▶ [Assignment]
Return all of the lines below exactly as they are.

——————

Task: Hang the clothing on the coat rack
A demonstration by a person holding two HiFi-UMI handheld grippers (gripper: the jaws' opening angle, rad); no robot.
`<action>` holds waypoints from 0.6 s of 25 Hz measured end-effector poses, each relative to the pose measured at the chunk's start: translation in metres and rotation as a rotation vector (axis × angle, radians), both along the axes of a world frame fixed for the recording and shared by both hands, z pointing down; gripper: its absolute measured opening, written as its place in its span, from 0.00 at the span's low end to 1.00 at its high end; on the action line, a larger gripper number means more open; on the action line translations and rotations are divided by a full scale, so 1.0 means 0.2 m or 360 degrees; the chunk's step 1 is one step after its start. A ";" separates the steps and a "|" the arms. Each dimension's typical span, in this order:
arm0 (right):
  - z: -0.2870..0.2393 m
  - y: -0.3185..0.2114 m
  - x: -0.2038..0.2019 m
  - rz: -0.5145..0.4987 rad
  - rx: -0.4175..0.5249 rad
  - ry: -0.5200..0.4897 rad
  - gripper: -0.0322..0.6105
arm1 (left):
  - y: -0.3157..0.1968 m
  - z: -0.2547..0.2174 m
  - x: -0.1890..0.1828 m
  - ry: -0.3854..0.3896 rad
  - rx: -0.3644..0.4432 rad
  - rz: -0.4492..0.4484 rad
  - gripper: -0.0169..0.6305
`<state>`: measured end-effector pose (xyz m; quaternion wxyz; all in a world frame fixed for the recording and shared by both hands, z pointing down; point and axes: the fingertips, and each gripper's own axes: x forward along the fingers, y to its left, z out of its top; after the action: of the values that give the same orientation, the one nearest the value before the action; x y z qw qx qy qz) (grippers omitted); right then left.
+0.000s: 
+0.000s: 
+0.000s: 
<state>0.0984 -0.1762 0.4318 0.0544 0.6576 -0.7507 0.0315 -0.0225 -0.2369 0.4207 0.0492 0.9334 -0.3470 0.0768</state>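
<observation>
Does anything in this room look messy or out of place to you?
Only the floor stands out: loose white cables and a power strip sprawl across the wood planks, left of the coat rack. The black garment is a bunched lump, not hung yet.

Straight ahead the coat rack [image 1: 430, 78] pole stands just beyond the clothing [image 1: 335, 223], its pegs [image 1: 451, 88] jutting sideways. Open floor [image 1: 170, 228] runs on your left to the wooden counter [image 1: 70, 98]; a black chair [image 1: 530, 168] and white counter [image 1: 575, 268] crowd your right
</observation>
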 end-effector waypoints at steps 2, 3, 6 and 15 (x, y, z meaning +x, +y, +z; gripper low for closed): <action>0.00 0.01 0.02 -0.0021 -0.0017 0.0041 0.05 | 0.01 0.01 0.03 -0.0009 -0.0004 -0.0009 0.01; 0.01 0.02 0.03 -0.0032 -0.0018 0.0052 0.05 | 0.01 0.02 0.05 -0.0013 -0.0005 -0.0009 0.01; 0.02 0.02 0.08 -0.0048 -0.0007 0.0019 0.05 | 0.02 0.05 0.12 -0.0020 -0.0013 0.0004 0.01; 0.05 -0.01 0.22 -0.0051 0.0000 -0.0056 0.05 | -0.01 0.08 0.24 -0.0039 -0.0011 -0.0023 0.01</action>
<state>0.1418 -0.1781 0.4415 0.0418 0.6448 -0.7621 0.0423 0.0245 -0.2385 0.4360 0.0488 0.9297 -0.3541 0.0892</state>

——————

▶ [Answer for this exercise]
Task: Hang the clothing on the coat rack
A demonstration by a person holding two HiFi-UMI handheld grippers (gripper: the jaws' opening angle, rad); no robot.
`<action>` holds waypoints from 0.6 s of 25 Hz measured end-effector poses, each relative to the pose measured at the chunk's start: translation in metres and rotation as a rotation vector (axis × angle, radians), both along the axes of a world frame fixed for the recording and shared by both hands, z pointing down; gripper: its absolute measured opening, written as its place in its span, from 0.00 at the span's low end to 1.00 at its high end; on the action line, a larger gripper number means more open; on the action line translations and rotations are divided by a full scale, so 1.0 means 0.2 m or 360 degrees; the chunk's step 1 is one step after its start. A ";" separates the steps and a "|" the arms. Each dimension's typical span, in this order:
arm0 (right):
  - z: -0.2870..0.2393 m
  - y: -0.3185..0.2114 m
  - x: -0.2038..0.2019 m
  - rz: -0.5145..0.4987 rad
  - rx: -0.4175..0.5249 rad
  - ry: -0.5200..0.4897 rad
  - gripper: -0.0322..0.6105
arm1 (left):
  - y: -0.3157..0.1968 m
  - z: -0.2547..0.2174 m
  - x: -0.1890..0.1828 m
  - ry: -0.3854..0.3896 rad
  - rx: -0.3644..0.4432 rad
  - rz: -0.4492..0.4484 rad
  - gripper: -0.0169..0.6305
`<state>`: measured end-effector pose (xyz m; quaternion wxyz; all in a world frame fixed for the recording and shared by both hands, z pointing down; point and axes: the fingertips, and each gripper's own axes: x forward along the fingers, y to its left, z out of its top; after the action: of the values that give the same orientation, the one nearest the value before the action; x y z qw qx qy qz) (grippers omitted); right then left.
+0.000s: 
+0.000s: 
+0.000s: 
<state>0.0984 -0.1762 0.4318 0.0544 0.6576 -0.7507 0.0315 -0.0225 -0.2369 0.4207 0.0492 0.9334 -0.3470 0.0768</state>
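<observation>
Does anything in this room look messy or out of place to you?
Only the floor stands out: loose white cables and a power strip sprawl across the wood planks, left of the coat rack. The black garment is a bunched lump, not hung yet.

Straight ahead the coat rack [image 1: 430, 78] pole stands just beyond the clothing [image 1: 335, 223], its pegs [image 1: 451, 88] jutting sideways. Open floor [image 1: 170, 228] runs on your left to the wooden counter [image 1: 70, 98]; a black chair [image 1: 530, 168] and white counter [image 1: 575, 268] crowd your right
</observation>
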 end-effector waypoints at steps 2, 3, 6 and 15 (x, y, z meaning +x, +y, +z; gripper low for closed): <action>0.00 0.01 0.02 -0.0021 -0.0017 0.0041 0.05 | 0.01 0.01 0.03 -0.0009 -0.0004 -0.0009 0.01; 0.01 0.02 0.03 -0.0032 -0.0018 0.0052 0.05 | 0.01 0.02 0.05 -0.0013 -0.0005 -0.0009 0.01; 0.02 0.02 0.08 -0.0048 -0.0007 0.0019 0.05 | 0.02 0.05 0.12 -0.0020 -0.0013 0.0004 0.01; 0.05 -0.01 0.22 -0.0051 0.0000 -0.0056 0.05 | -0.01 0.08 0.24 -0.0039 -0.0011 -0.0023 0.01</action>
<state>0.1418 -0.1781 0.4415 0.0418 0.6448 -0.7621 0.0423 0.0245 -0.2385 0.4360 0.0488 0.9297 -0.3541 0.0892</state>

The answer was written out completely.